Cassazione Civile, Sez. Lav., 27 febbraio 2018, n. 4535 

27 luglio 2018
  • Perchè l’INPS disconosce il rapporto subordinato?  Gli ispettori considerano il lavoro familiare illecito, in quanto ritenuto strumento di dissimulazione per garantire una mera prestazione pensionistica. Ciò si concretizza con la costante tendenza a disconoscere il rapporto di lavoro tra familiari, pur in assenza di una norma che vieti esplicitamente al datore di lavoro di assumere un proprio familiare. Non solo, sovente gli organi di vigilanza annullano il rapporto di lavoro anche quando il datore di lavoro è una società, in virtù della circolare n. 179/89. 
  • Ma cosa cos’è “affectio vel benevolentiae causa”? Spesso la collaborazione resa dal parente può essere effettuata in virtù di una legame solidaristico, affettivo (e quindi gratuito) proprio del contesto familiare, affectio vel benevolentiae causa per l’appunto.
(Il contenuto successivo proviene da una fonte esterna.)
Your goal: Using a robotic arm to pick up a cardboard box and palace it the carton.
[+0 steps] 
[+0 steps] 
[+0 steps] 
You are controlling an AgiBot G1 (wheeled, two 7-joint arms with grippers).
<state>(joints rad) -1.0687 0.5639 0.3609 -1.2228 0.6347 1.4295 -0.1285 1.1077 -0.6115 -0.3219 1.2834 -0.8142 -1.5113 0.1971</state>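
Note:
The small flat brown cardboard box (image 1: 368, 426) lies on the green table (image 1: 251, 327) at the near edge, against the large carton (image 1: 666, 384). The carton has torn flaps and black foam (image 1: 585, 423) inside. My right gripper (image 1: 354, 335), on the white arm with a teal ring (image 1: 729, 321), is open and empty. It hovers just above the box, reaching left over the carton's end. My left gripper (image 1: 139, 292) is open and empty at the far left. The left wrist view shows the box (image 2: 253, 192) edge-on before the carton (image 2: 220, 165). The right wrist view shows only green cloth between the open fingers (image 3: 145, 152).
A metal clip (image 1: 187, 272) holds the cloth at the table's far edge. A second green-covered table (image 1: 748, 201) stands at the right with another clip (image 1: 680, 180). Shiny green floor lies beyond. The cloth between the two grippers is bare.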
Traendo spunto da tali riflessioni, l’Istituto disconosce la natura subordinata del rapporto poiché privo degli indici tipicizzanti (remunerazione, continuità, potere disciplinare e direttivo,...) in modo tale da escludere l’obbligo contributivo in capo al familiare ed il correlato diritto pensionistico. 
  • E la Cassazione come si esprime (in ultimo la decisione n.4535/2018)? Secondo un consolidato orientamento, invece, in presenza di indici oggettivi che consentano di riconoscere un effettivo inserimento organizzativo e gerarchico nella organizzazione aziendale nulla osta alla possibilità di riconoscere piena legittimità al rapporto di lavoro subordinato anche tra familiari.  
  • Quali sono questi indici? In primis, l’onerosità della prestazione e la relativa corresponsione di un compenso a cadenze fisse. In oltre è necessaria la presenza costante presso il luogo di lavoro previsto dal contratto e l’osservanza di un orario. In altri termini si ricercano gli indici che identifichino la genuinità del rapporto di lavoro e la natura subordinata, anche tra familiari, prestato in forza di un vincolo contrattuale e non soltanto benevolentiae vel affectionis causa.  
  • E quindi? Non è possibile escludere aprioristicamente che le prestazioni svolte da un familiare non possano trovare titolo in un rapporto di lavoro subordinato. Ed anzi, fornendo la prova dell’esistenza del vincolo di subordinazione apprezzabile in riferimento alla qualità e quantità delle prestazioni svolte ed alla presenza di direttive, controlli ed indicazioni da parte del datore di lavoro lo stesso è perfettamente legittimo.